By the time World War II broke out, things had smoothed out and changed a lot:on the one hand, Canada had become an independent country; on the other, the US and the UK were firm allies. The Iroquois considered themselves brothers to all of them and in 1941, when Roosevelt read his address to the country after the attack on Pearl Harbor, they decided to stand with them to face the Nazi ignominy. It was then that the spark arose that led the Iroquois Confederacy to make a declaration of war on their own, just as they had already done in 1918, during the previous war.
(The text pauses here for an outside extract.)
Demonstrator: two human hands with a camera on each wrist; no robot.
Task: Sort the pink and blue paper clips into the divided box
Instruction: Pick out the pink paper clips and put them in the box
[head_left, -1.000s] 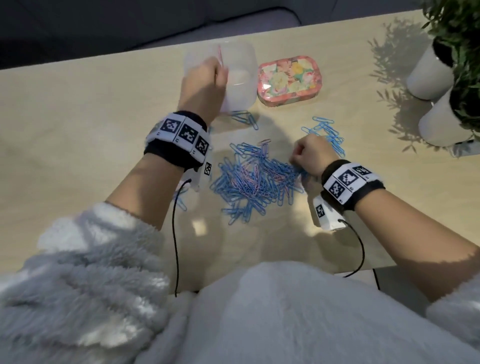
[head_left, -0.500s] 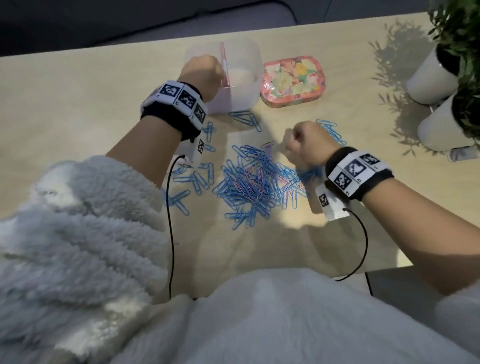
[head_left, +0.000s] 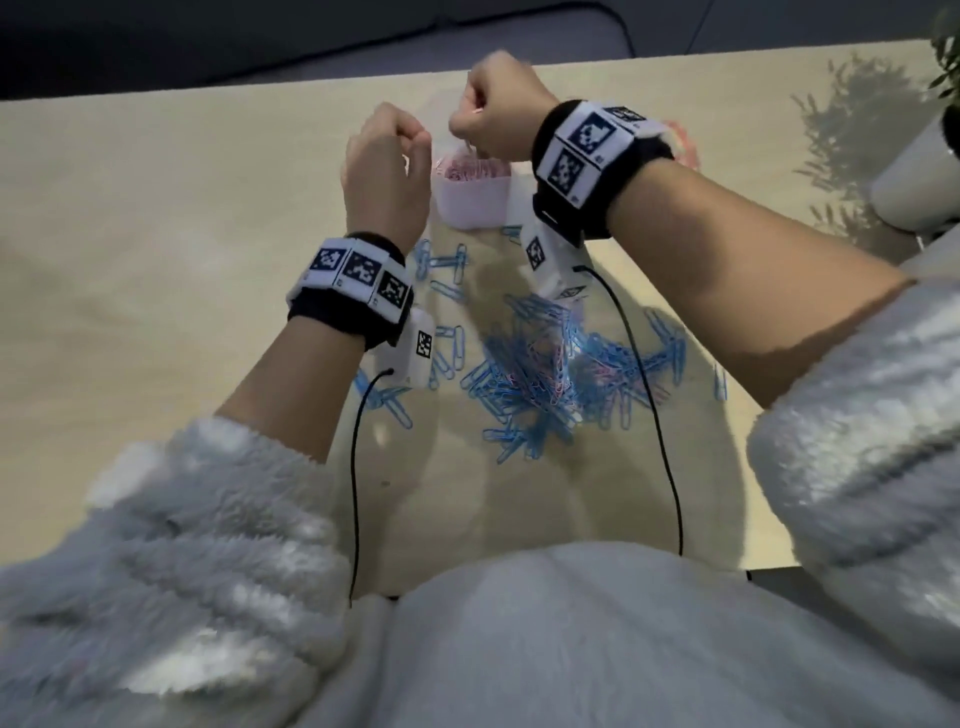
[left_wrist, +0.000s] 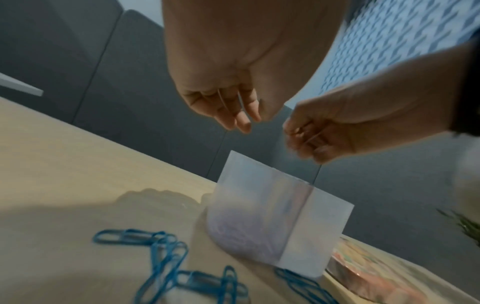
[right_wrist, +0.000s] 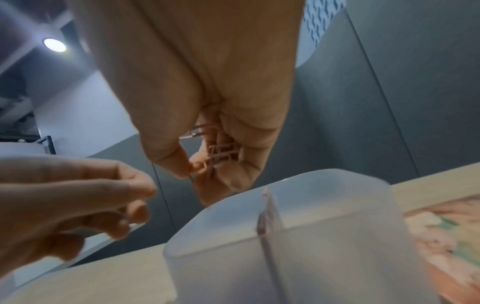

In a way, it was an angry reaction to the appeals court ruling which, titled Ex parte Green , confirmed the Nationality Act of 1940, according to which American tribes were subject to federal law even though a treaty had historically declared them sovereign. In theory, the treaties signed by the Indians and the government were perpetual, but they usually dealt with issues related to land ownership, tribal rights and, in short, issues related to their way of life. In this case there was a purely political initiative involved.
On September 16, 1940, the Selective Training and Service Act (The Selective Service and Training Act, also known as the Burke-Wadsworth Act), had created the first compulsory military service in US history, requiring all males between the ages of twenty-one and thirty-six to enroll ( entering the war would increase the segment between eighteen and forty-five). This included Native Americans and the Iroquois didn't like that.
One of them named Warren Eldreth Green (hence the title of the judgment) filed a challenge to the Nationality Act but, as we said, the court ruled that he was a citizen even without his consent, based on a 1924 Congressional act that had granted citizenship to all Indians. Consequently, the Iroquois Confederacy was not, in practice, the independent nation that its members believed, something that was insulting to them.
To avoid being subject to the Selective Training and Service Act , which they considered to have been done without their consent, the Iroquois decided to make their own declaration of war and authorize their own to enlist in the allied armies to fight against the Axis, claiming to be considered one more allied nation (and, anecdotally, saying that they appointed honorary boss to Stalin). In other words, the result was the same but because they wanted to.